Task: Take the listing below and print exactly the lines starting at the line containing "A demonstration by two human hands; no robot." and ending at the line containing "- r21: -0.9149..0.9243", both ends included, and no others.

Material for this task:
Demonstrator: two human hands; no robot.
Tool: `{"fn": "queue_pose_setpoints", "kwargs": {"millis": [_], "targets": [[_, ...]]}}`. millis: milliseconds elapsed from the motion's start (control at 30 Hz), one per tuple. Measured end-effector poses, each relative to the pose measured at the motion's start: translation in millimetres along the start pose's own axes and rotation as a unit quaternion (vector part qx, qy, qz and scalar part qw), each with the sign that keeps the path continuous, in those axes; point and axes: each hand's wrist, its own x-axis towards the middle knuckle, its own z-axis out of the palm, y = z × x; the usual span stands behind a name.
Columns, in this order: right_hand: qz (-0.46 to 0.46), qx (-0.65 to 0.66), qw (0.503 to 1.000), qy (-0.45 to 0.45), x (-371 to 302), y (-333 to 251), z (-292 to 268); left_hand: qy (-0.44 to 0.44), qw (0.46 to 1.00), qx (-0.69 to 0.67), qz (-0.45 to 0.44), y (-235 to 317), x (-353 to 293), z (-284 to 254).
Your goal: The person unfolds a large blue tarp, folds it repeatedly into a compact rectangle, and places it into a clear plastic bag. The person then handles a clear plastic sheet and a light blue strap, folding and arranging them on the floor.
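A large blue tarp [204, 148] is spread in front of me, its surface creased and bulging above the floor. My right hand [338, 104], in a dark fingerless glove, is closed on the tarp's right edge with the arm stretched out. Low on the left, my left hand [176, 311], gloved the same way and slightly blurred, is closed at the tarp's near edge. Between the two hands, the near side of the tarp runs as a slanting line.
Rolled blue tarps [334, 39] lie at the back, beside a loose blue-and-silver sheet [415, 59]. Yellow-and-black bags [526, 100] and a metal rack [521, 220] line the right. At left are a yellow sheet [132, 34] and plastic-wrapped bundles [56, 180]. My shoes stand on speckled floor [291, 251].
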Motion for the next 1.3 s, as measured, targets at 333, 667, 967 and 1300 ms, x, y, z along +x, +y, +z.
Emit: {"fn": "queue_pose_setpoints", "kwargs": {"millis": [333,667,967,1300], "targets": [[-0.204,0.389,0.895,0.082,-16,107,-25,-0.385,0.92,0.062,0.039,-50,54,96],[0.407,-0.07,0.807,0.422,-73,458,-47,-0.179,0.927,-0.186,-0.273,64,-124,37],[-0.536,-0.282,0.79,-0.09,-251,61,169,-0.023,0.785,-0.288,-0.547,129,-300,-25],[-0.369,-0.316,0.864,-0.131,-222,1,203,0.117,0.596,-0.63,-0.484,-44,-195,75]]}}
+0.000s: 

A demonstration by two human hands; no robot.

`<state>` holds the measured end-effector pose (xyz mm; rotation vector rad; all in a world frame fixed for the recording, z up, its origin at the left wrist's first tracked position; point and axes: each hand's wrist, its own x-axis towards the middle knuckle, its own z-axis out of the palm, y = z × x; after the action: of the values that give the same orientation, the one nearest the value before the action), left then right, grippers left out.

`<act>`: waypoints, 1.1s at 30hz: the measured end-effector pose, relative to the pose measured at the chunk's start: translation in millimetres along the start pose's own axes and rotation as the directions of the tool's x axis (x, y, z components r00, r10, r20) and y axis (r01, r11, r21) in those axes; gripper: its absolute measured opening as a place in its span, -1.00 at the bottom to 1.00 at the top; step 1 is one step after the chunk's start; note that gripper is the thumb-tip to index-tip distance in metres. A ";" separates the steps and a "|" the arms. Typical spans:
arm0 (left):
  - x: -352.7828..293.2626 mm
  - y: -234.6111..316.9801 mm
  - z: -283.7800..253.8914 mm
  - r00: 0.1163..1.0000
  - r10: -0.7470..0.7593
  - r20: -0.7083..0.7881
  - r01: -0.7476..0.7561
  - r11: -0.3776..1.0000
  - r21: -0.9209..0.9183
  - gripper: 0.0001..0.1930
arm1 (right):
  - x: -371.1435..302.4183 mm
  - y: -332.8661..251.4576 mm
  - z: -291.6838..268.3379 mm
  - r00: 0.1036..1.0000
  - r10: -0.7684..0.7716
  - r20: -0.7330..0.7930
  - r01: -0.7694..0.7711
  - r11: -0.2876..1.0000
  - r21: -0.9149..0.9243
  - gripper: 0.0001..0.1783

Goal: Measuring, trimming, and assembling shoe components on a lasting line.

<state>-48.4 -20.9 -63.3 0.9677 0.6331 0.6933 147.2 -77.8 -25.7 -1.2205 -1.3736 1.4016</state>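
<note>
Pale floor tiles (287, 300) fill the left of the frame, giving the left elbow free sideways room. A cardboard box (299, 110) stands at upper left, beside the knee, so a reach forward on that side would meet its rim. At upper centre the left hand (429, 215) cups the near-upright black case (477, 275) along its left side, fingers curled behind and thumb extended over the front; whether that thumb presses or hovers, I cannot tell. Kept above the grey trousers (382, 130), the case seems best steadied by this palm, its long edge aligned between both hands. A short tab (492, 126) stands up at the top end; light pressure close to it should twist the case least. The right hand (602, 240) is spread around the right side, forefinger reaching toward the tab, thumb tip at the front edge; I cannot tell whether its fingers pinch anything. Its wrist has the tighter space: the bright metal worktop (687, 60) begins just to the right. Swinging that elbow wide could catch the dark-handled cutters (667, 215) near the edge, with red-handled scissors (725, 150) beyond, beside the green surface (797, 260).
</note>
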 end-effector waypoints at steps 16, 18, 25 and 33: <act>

Task result:
A demonstration by two human hands; no robot.

`<state>` holds the measured end-effector pose (xyz mm; rotation vector rad; all in a world frame fixed for the recording, z up, its origin at the left wrist's first tracked position; point and axes: each hand's wrist, its own x-axis towards the middle knuckle, its own z-axis out of the palm, y = z × x; after the action: of the values that give the same orientation, the one nearest the value before the action), left then right, grippers left out.

`<act>`: waypoints, 1.1s at 30hz: the measured end-effector pose, relative to the pose measured at the chunk's start: translation in millimetres along the start pose's own axes and rotation as the directions of the tool's x axis (x, y, z components r00, r10, r20) and y axis (r01, r11, r21) in those axes; gripper: its absolute measured opening as a place in its span, -1.00 at the bottom to 1.00 at the top; step 1 is one step after the chunk's start; note that gripper is the thumb-tip to index-tip distance in metres. A ";" separates the steps and a "|" the arms. Typical spans:
arm0 (left):
  - x: -352.7828..293.2626 mm
  - y: -234.6111..316.9801 mm
  - z: -283.7800..253.8914 mm
  - r00: 0.1163..1.0000
  - r10: -0.7470..0.7593
  - r20: -0.7083..0.7881
  - r01: -0.7476..0.7561
  - r11: -0.3776..1.0000
  - r21: -0.9209..0.9183
  - gripper: 0.0001..0.1930
arm1 (right):
  - x: -371.1435..302.4183 mm
  - y: -332.8661..251.4576 mm
  - z: -291.6838..268.3379 mm
  - r00: 0.1036..1.0000
  - r10: -0.7684..0.7716
  - r20: -0.7330..0.7930
  - r01: -0.7694..0.7711
  - r11: -0.2876..1.0000
  - r21: -0.9149..0.9243

No more work is left in this exercise.